Many people have heard that as humans we accidently eat dirt. People do this by consuming food that has hit the ground, eating food without washing their hands or by ingesting dust. However, did you know we also consume plastics? In fact, a study conducted by the University of Newcastle in Australia has concluded that the average human eats about 5 grams of plastic every single week.
Five grams of plastic doesn’t sound like a lot but it’s actually the equivalent of a credit card and adds up to over 250 grams of plastic every year. How does this happen? The largest source according to the researchers in Australia is through water from both a bottle and a tap. We also ingest plastics through eating shellfish and salt or drinking beer.
The science team looked at more than 50 studies on micro-plastic consumption by humans to come up with the average plastic consumption rate. The overall findings should help experts determine the potential toxic risks to humans.

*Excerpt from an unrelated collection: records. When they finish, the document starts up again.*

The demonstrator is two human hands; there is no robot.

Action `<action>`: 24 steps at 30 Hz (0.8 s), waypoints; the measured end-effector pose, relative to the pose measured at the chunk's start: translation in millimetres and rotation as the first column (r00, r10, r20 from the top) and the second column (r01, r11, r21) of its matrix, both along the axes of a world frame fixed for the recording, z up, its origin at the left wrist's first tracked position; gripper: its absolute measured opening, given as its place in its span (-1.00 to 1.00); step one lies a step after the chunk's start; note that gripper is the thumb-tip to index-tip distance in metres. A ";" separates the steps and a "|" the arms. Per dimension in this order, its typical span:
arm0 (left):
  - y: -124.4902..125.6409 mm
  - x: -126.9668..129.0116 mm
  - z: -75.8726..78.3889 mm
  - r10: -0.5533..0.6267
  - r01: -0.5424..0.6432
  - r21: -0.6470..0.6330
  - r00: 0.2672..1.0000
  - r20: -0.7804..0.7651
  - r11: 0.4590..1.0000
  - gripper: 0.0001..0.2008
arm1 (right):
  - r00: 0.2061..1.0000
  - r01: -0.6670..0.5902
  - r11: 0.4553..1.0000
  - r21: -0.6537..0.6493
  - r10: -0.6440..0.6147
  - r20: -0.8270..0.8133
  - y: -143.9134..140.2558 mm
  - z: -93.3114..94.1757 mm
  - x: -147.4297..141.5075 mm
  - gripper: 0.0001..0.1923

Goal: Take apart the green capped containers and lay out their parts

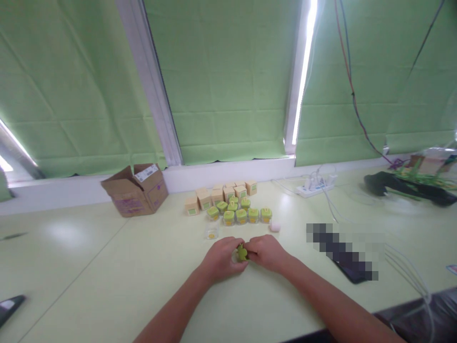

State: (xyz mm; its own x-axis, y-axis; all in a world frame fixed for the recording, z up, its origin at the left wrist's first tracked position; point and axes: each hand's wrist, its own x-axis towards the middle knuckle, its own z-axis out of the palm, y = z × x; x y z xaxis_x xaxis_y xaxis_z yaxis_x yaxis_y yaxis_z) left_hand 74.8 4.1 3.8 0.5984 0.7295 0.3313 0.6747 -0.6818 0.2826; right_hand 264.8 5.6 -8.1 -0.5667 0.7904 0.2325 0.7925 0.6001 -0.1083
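Both hands meet over the table in front of me, on one small green lid (242,252). My left hand (224,258) curls round its left side, thumb and fingers closed on it. From the right, the bent fingers of my right hand (266,251) pinch its edge. Fingers cover part of the lid, so its underside is hidden. Just beyond my left hand stands a clear little container (212,232) with a yellow mark and no lid on it. Behind it are several clear jars with green lids (241,216), some in a front row. A pale pink roll (274,226) lies right of them.
Several small tan boxes (204,198) stand behind the jars. An open cardboard box (139,190) is at the back left. To the right are a white power strip (316,186) with cables, a blurred-out dark phone-like object (352,269) and a black item (407,188).
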 end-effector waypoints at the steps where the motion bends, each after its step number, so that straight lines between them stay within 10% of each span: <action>1: 0.6 -0.5 0.0 0.002 -0.002 0.002 1.000 0.009 1.000 -0.70 | 1.000 0.013 1.000 0.009 -0.013 -0.003 -0.6 0.5 -0.6 -0.83; 24: -0.3 0.1 4.8 -0.036 0.050 -0.089 0.987 0.156 0.995 -0.64 | 0.994 -0.071 0.997 0.032 0.074 -0.086 2.1 -4.6 1.7 -0.86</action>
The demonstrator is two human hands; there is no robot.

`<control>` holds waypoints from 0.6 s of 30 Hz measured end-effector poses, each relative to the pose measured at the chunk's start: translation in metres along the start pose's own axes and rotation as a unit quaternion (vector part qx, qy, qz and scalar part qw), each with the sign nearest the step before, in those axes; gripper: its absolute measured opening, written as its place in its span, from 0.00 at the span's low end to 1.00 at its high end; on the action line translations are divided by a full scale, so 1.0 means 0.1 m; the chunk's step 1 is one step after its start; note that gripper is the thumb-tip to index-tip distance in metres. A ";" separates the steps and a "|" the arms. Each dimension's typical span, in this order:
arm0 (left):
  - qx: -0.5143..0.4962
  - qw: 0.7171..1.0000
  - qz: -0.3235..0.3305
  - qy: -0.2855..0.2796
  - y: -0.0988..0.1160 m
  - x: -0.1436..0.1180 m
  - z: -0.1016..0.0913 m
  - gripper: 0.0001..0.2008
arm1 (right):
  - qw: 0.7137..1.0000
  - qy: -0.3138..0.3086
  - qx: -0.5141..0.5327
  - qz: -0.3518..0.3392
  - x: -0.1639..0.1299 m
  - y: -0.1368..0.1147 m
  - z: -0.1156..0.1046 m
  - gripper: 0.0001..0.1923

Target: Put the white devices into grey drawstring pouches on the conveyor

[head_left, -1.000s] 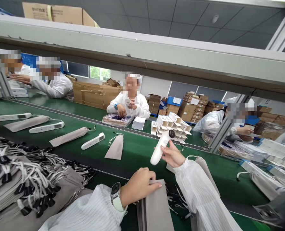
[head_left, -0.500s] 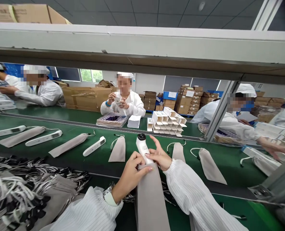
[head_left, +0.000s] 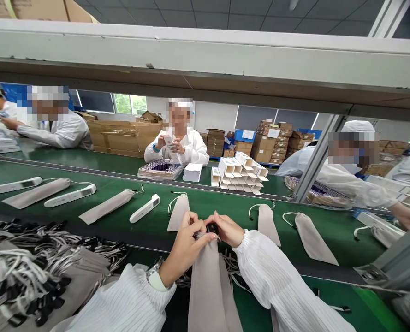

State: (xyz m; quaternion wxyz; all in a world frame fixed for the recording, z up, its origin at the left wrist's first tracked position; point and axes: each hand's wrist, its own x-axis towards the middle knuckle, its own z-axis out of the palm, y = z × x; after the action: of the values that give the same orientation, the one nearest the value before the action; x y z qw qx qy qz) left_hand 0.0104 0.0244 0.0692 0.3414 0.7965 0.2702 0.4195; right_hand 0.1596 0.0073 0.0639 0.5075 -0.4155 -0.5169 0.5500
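A grey drawstring pouch [head_left: 206,286] hangs lengthwise in front of me, its mouth at the top. Inside it sits a white handheld device, of which only the black end [head_left: 212,228] shows at the mouth. My left hand [head_left: 187,237] is closed, thumb and fingers pinching the pouch's rim on the left. On the other side my right hand [head_left: 227,229] is closed round the mouth, fingertips at the black end; whether they grip cloth or device is partly hidden. Behind my left hand lies another grey pouch [head_left: 180,211] on the green belt.
Along the green conveyor belt [head_left: 232,207] lie white devices [head_left: 145,209] and more pouches [head_left: 315,238]. A heap of pouches with white cords [head_left: 21,276] fills the left front. Across the belt, co-workers sit beside white cartons [head_left: 241,173]. A shelf beam [head_left: 205,50] crosses overhead; a metal post [head_left: 317,161] stands right.
The white device has slid down into the pouch, leaving its black end at the mouth. My right hand has moved down to the rim. Items on the belt have shifted right.
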 end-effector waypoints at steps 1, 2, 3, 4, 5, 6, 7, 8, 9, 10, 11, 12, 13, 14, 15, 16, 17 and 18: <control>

While this average of 5 grams of plastic appears to be acceptable from a health perspective, the long-term effects of consuming large amounts of plastic are not 100 per cent clear so studies are ongoing.
The World Wildlife Fund has said that this study should act as a “wake up call” to all of us that global action to deal with plastics pollution is urgent. The Australian study pointed out that about one-third of plastic ends up in nature.
For many years, it was believed that biodegradable plastics might be the solution to the plastic pollution problem but the United Nations reports that biodegradable plastics do not break down well in marine environments.
More investigation in the area of biodegradable plastics and ocean pollution is required. Right now UN officials report that the main weathering agent for biodegradable plastic seems to be UV irradiation, which is most dominant on shorelines. When the plastic is in the water, it is much more difficult to estimate the degree of biodegradation due to the decrease in UV exposure and lower temperatures of oxygen levels.